TREATMENTS AND MEDICATIONS
The first goal of treating ARDS is to increase the level of oxygen in the blood. Without oxygen, the organs cannot function normally.
Oxygenation
To oxygenate the blood, the doctor will use:
- Supplemental Oxygen. For mild symptoms or as a temporary measure, oxygen can be given through a mask that covers the nose and mouth.
- Mechanical Ventilation. Most people with ARDS need a breathing machine. A mechanical ventilator forces air into the lungs and pushes some of the body fluid out of the air sacs.
Fluids
It is important to handle intravenous fluids with care. Too much fluid can increase fluid buildup in the lungs. Too little fluid can put pressure on the heart and other organs, causing shock.
Medications
People with ARDS are usually prescribed medications to:
- Prevent and treat infection
- Ease pain and discomfort
- Prevent blood clots in the legs and lungs
- Prevent stomach reflux
- Minimize sedation
Lifestyle And Home Care
If you are recovering from ARDS, the following tips may help protect your lungs.
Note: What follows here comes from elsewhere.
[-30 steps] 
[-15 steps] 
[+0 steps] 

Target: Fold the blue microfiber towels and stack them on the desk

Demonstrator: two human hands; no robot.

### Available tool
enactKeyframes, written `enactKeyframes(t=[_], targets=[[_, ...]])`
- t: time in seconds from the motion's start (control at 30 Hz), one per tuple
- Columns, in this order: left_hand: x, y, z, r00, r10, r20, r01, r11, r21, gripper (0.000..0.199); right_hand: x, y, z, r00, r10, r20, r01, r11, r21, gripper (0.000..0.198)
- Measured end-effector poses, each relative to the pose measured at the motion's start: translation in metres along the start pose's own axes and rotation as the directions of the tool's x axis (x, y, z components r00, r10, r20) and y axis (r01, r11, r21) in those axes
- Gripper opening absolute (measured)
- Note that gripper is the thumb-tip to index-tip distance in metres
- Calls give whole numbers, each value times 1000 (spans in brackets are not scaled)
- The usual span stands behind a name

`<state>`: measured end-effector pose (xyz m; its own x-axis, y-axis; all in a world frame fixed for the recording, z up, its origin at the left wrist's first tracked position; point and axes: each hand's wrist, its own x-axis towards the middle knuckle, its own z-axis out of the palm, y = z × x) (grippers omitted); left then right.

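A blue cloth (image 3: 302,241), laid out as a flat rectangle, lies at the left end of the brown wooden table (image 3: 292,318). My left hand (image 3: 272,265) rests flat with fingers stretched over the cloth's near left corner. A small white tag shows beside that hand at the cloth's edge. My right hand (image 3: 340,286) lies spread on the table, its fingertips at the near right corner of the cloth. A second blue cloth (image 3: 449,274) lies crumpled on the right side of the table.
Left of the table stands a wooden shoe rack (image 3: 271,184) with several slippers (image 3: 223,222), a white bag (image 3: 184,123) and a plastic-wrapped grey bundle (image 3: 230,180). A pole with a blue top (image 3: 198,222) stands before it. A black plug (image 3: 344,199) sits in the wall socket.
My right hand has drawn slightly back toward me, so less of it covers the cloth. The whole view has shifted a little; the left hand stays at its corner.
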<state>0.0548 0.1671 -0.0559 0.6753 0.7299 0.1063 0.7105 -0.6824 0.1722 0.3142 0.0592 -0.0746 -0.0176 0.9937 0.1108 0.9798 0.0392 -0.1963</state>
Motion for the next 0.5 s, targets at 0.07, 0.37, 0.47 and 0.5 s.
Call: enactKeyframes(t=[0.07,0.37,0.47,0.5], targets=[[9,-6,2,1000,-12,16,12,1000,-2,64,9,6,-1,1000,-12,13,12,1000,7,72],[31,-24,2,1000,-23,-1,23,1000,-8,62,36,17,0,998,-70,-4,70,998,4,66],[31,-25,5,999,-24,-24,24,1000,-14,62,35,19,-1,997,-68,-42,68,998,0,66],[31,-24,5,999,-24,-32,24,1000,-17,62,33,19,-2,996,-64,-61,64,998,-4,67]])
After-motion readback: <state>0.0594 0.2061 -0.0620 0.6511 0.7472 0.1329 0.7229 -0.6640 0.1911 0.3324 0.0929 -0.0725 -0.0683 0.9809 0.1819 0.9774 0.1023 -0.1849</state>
- Quit Smoking. If you smoke, seek help to quit smoking and avoid secondhand smoke whenever possible.
- Avoid Alcohol. Alcohol can relax the part of the upper airway that prevents foreign bodies from entering the lungs (aspiration).
- Vaccination. Annual flu vaccination and pneumonia vaccine every 5 years can reduce the risk of lung infections.
CONTRIBUTIONS AND SUPPORT
Recovery from ARDS can be long and require significant support. Everyone's recovery is different, but it can be helpful to recognize common physical and mental issues that other people with disabilities face. Remember these tips:
- Ask For Help. Get help with daily tasks, especially after leaving the hospital, until you know what you can do on your own.
- Participation in Pulmonary Rehabilitation. Many medical centers now offer lung rehabilitation programs that include exercise, education, and counseling to help you return to your normal activities and learn how to reach your ideal weight.
- Join A Support Group. There are support groups for people with chronic lung disease. Find out what's available in the community or online and consider joining others who have had a similar experience.
- Get Expert Help. If you have any of the following symptoms of depression: If you feel hopeless and lose interest in your daily activities, tell your doctor or see a psychiatrist. Depression is common in people with ARDS, and medications can help.